But perhaps its best amenity was the seclusion. The quiet. The call to disconnect and then connect with what is most important.

Kiddo and I played games.  Silly games. He discovered Parchesi and remarked about how old fashion games were made with such clever thinking.  We made up games.  We hung out in the hammock and took endless silly selfies. We pushed each other on the swings.  We hung out and talked. And talked. We talked about unplugging. About his love for video games. We tossed around a business pipe dream I have and he egged me on for over an hour, trying to flush out ideas, offering many of his own (good!) ideas. He taught me how to hula hoop. Yes, you read that correctly, my ten year old son taught his 40 something year old mama to hula hoop. (I’ve always wanted to learn!)

Deposits into that long term account were being made, I could hear the coins hitting the metal.

We signed up for the zipline course the next day, six platforms, tree to tree and across meadows.  I must be honest and tell you that I wasn’t sure who was the kid between the two of us; it was a total blast. But, by platform three, I could see the look on his face. I know my Kiddo.  He was done. But to be done, he had to complete one more line from platform four – from 50ft off the ground up in a tree.  I left him standing there, went first and then got to watch him zoom in, performing each part of the process perfectly.  He did it. He was brave and held on and had a great zip. But, he knows himself and his limits and quietly said, “that’s it mom.”

I nodded and hugged him and told him how proud of him I was.  Then, I went on to complete the final two lines.  Whee-hooo!  So, this time, he grabbed my phone and took the pictures.

Later, we talked about limits, and comfort zones, and fun and trying and challenges.  And knowing ourselves.

Ching. Ching.  More deposits.

As we ventured on in our trip, we stayed in a couple of Airbnb.com homes.  We were welcomed by such gracious hosts and I felt grateful for being able to show my son a way of travel that is not always synonymous with the word tourist.  I got sick for a day or two and while that definitely is not a travel tip I suggest, you who have been reading here for awhile know me to be of the mindset that these are the things that become the stories. “Oh, remember the year my mom got sick on the road trip?!”  And, it revealed to me a kindness and compassion in my son that again reminds me what is most important here.  As I apologized profusely to him for missing a cool adventure because I about passed out from some kind of food poisoning, he simply said; “don’t let it take you over mom, things happen.”

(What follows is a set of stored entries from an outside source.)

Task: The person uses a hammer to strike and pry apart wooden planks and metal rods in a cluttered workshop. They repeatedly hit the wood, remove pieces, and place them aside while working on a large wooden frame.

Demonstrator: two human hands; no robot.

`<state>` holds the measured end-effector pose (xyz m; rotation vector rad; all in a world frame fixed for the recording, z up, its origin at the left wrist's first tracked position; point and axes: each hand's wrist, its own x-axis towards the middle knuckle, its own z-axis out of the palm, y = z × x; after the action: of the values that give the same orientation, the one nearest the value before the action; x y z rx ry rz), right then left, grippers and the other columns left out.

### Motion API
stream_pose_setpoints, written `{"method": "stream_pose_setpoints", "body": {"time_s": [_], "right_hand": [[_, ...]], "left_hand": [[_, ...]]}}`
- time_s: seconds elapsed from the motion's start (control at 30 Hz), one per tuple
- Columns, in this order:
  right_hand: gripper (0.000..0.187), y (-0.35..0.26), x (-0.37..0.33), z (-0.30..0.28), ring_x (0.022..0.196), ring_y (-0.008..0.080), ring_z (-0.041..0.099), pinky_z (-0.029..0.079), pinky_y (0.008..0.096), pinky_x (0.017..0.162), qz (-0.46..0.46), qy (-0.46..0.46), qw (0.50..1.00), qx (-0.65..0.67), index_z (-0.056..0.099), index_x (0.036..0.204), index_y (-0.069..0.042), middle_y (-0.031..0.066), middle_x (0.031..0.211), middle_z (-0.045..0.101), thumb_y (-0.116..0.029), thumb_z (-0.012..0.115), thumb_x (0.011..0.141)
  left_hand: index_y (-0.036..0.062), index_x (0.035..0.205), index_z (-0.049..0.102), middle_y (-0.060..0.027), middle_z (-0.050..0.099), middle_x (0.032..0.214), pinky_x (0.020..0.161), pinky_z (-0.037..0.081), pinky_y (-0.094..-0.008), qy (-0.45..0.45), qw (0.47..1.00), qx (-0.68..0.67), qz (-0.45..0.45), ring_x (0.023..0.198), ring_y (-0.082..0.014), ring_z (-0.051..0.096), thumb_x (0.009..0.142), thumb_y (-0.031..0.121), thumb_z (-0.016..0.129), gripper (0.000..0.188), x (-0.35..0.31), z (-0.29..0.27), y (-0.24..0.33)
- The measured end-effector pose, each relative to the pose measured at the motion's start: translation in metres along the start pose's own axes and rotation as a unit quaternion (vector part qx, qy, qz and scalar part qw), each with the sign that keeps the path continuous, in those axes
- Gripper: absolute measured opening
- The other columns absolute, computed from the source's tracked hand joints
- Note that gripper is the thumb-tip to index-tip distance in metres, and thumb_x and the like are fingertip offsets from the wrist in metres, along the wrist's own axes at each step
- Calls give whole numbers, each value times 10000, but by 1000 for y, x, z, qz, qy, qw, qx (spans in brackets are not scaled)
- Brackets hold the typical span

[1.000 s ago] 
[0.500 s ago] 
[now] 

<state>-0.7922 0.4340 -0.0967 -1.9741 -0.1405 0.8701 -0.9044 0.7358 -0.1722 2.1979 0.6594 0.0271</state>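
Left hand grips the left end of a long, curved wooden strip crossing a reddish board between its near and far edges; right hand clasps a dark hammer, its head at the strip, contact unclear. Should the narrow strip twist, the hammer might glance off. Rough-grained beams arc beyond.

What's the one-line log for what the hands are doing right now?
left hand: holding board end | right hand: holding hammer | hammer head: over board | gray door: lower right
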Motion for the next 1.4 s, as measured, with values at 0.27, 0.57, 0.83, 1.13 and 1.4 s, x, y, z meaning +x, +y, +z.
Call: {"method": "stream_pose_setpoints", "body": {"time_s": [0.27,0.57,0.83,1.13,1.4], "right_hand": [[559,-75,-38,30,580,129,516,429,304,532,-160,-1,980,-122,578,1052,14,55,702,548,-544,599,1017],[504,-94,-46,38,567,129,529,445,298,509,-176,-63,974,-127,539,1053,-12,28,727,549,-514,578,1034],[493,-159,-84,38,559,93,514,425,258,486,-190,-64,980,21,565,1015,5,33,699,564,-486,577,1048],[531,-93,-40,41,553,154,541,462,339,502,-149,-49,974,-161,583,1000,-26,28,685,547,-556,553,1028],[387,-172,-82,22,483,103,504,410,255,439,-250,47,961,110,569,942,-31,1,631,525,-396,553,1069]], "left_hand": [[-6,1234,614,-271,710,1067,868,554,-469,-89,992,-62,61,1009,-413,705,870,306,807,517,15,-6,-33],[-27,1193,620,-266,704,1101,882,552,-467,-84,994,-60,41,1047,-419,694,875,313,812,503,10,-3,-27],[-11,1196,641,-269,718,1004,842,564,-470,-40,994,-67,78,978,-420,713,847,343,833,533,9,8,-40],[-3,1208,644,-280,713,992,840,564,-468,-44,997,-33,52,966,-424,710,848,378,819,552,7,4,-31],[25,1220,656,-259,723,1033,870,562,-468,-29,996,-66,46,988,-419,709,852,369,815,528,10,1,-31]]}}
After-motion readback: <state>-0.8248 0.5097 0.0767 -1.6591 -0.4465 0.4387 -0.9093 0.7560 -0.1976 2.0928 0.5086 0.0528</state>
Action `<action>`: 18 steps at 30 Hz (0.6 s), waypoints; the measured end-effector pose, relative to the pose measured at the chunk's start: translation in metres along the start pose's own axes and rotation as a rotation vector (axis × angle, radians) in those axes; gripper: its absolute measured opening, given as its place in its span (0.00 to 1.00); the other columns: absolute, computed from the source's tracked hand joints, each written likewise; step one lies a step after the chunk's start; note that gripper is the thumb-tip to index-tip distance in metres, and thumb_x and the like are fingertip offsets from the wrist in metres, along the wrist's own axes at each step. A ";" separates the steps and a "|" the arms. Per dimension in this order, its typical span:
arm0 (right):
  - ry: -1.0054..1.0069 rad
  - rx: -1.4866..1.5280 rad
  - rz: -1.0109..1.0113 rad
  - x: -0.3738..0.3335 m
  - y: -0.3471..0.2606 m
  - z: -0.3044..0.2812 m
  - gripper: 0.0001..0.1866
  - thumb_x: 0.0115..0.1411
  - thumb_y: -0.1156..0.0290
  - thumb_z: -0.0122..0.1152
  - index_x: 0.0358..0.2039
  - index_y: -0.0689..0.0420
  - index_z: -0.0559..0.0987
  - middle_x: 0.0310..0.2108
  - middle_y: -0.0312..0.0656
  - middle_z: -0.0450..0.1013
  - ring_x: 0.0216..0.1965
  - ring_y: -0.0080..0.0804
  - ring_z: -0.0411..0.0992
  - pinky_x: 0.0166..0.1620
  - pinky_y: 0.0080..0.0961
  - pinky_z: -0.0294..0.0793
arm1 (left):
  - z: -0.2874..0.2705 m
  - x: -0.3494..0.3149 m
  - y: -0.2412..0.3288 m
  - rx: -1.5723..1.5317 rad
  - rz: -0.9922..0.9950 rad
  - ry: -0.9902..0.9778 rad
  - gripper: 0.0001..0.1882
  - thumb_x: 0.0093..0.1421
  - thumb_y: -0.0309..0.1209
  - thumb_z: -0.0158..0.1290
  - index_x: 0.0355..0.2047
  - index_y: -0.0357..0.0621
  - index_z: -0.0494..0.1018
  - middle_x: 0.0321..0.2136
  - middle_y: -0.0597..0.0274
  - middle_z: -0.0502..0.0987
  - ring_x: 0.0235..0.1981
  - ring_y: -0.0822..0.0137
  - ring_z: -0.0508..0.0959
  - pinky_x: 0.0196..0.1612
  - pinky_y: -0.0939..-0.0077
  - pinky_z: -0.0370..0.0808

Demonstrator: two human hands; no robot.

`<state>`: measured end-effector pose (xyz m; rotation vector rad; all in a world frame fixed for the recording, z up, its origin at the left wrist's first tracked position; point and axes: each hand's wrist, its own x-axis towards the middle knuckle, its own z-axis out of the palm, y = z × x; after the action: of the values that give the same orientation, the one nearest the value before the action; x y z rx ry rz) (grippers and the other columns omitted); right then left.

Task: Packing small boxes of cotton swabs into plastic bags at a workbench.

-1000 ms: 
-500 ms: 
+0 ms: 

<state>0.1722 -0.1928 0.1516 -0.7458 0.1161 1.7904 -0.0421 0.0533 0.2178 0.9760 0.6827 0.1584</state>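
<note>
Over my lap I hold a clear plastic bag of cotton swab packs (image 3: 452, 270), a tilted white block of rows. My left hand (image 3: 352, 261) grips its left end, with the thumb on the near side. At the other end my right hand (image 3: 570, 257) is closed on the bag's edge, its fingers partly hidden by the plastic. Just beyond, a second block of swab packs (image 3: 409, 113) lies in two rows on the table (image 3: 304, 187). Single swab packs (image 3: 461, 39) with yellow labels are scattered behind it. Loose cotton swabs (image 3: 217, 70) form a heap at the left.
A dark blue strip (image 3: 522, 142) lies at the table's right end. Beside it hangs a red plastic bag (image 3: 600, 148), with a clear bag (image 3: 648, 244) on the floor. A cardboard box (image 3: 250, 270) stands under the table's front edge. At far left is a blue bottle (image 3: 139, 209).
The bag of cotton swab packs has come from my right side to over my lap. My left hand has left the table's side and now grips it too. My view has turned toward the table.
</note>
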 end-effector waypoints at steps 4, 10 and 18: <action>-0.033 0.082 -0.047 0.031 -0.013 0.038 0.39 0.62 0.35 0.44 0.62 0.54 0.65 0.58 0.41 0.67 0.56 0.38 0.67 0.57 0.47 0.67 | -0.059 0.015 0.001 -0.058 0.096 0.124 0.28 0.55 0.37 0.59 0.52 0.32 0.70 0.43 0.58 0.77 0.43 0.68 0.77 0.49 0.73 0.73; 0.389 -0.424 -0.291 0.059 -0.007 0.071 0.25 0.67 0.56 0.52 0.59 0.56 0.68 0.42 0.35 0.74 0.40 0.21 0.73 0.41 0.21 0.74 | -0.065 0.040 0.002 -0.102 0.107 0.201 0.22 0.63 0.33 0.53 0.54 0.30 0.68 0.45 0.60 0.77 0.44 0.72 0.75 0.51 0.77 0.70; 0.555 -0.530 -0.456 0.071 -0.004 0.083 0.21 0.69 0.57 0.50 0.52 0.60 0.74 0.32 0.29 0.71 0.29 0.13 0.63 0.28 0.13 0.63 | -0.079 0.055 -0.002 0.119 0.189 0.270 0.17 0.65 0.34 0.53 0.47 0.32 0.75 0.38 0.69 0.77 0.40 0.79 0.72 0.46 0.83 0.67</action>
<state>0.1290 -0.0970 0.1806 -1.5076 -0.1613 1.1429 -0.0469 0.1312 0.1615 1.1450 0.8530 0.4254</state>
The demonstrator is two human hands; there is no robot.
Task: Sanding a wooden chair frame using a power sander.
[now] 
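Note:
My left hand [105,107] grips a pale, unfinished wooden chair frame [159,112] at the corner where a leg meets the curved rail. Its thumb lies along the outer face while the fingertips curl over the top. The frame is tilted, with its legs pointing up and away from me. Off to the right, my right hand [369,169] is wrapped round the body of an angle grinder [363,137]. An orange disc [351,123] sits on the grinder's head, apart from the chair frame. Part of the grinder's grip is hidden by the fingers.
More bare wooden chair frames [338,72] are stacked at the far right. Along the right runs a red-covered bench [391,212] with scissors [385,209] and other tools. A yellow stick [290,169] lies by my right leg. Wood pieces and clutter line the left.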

Needless to say, the rest of the trip was a little subdued while I rallied. We drove through beautiful redwood forests, saw trees that made our 150 year old Cedar Tree look like a toddler. Hours in the car and giant trees are not high on the woo-hoo list for any ten year old, mine included. We talked, ate cherry sours (once I could stomach them again!), played Fact or Fib, traded air time for our playlists (which have many of the same songs!) and talked some more. We got serious when my son asked me about regrets in life.  What mine are, what his are.  I was honest and let him in on a few things I would rather erase completely. That’s how it is with regrets.

Ka-ching.

As we went on a short hike through the  Jedediah Smith Redwoods State Park, there were a few grumbles and groans about taking this hike in the first place. I promised there would be no more hikes (trust me, I was feeling about 40% at this point) but that it was important to see these amazing trees, that people come from all over to see them, learn from them and just stand and feel small in their midst. I also laughed and told Kiddo that I knew I would have to wait about 20-30 years before he would really get it.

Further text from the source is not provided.